Problem statement: Where a line in the records below includes "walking", pull that line out.
[[ Entries provided, beginning ]]
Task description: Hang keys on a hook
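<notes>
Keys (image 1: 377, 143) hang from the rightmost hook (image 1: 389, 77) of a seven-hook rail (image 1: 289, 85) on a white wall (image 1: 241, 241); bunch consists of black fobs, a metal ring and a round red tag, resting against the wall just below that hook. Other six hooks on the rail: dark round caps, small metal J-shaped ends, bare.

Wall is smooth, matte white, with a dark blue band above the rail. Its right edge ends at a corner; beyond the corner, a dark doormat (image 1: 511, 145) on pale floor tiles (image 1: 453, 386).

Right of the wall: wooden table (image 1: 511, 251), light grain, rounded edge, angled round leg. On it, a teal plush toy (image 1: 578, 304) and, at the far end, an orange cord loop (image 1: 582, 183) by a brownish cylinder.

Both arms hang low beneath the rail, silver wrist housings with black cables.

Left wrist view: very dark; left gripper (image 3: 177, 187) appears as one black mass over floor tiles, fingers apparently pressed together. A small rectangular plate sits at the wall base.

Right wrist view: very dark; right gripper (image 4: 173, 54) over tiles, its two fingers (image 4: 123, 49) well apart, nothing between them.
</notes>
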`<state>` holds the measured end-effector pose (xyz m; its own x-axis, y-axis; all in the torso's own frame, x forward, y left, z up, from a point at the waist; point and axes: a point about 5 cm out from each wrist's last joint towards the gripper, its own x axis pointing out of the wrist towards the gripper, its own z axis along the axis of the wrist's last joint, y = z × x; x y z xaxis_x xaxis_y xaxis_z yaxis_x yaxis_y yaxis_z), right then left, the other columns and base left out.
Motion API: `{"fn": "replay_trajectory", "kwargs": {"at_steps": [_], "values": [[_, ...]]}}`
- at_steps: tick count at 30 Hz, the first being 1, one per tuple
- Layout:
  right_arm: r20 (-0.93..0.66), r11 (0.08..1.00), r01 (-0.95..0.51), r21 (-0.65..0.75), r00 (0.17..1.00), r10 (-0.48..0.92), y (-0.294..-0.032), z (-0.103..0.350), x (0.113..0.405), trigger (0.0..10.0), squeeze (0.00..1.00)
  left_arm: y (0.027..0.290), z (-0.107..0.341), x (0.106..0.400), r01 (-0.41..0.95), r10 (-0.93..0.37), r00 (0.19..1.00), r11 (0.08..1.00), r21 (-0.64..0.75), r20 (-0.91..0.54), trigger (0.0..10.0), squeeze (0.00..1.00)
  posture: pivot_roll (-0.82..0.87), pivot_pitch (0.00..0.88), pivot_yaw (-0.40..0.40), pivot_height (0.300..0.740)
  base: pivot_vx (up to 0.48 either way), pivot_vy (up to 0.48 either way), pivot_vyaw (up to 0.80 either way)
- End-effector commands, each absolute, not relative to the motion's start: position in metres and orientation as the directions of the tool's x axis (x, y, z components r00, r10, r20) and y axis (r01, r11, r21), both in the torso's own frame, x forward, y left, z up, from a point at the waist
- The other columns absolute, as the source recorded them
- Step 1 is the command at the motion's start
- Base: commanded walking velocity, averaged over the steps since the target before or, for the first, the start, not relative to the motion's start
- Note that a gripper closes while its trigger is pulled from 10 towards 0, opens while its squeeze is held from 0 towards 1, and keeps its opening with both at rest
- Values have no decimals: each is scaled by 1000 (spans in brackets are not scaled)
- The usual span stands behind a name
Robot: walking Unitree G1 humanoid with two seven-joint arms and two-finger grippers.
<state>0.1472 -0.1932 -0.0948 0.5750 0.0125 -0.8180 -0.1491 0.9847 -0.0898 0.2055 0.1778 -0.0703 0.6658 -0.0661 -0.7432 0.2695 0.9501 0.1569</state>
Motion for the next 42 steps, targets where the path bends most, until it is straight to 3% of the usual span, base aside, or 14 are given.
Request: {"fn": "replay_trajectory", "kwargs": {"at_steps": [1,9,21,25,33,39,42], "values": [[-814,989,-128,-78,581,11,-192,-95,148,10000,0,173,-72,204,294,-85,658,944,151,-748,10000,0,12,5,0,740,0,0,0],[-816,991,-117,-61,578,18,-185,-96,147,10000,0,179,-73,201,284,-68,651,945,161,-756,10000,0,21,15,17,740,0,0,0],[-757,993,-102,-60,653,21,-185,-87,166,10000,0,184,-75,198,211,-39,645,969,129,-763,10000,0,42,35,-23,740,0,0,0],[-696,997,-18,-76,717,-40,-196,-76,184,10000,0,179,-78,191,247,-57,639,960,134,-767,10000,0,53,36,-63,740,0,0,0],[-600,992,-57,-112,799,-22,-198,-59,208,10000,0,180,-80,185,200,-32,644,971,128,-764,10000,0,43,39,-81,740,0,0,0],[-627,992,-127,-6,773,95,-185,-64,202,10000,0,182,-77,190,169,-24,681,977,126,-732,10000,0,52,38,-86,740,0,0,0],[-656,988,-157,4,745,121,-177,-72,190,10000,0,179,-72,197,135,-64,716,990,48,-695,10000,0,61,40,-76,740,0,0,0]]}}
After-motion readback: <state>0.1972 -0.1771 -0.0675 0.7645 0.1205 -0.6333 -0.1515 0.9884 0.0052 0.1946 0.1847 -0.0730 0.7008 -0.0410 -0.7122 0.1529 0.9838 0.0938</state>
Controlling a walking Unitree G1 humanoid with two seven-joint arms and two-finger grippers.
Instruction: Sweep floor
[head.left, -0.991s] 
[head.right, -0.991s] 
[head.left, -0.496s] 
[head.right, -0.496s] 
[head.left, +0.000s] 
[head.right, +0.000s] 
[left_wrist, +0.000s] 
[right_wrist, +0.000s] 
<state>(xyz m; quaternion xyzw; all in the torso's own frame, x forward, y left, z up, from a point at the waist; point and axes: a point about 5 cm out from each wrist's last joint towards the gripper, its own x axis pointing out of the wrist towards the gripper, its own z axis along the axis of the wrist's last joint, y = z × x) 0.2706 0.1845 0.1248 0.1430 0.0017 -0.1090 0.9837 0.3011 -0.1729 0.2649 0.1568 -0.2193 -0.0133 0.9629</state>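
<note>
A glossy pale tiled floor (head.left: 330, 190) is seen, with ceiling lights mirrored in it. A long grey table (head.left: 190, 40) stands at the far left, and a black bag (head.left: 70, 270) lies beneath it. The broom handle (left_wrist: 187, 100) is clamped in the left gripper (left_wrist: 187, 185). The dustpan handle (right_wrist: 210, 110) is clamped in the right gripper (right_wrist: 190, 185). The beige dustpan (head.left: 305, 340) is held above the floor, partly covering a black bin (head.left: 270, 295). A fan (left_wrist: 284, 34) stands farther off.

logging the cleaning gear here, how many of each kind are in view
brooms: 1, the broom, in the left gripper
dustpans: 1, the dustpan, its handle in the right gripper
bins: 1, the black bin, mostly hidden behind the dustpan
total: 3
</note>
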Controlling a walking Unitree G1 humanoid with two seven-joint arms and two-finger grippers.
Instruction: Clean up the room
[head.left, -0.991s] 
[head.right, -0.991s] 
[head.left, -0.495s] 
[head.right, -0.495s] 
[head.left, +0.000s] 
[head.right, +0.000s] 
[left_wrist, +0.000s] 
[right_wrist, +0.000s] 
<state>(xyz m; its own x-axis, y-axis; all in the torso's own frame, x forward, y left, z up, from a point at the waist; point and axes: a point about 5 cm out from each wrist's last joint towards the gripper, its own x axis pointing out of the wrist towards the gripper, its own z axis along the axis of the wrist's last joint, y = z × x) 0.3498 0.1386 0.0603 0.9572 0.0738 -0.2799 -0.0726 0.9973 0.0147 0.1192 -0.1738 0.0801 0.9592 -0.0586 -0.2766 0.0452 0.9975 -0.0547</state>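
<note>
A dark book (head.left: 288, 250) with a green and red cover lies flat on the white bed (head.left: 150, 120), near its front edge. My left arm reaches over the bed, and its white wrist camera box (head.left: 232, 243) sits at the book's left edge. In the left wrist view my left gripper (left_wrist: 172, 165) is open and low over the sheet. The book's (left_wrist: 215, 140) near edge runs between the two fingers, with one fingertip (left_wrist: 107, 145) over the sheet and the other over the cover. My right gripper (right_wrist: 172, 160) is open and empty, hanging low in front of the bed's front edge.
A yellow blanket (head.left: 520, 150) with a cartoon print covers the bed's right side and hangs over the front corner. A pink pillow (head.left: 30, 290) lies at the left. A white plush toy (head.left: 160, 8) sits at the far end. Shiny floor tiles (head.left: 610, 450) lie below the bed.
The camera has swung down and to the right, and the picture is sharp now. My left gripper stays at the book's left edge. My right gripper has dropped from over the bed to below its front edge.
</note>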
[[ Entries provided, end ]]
Output below:
- Base: commanded walking velocity, averaged over the steps since the target before or, for the first, the start, not relative to the motion's start
Robot: walking Unitree G1 humanoid with two seven-joint arms and two-finger grippers.
Controlling a walking Unitree G1 humanoid with two seven-joint arms and two-finger grippers.
Controlling a walking Unitree G1 humanoid with two seven-joint arms and two-finger grippers.

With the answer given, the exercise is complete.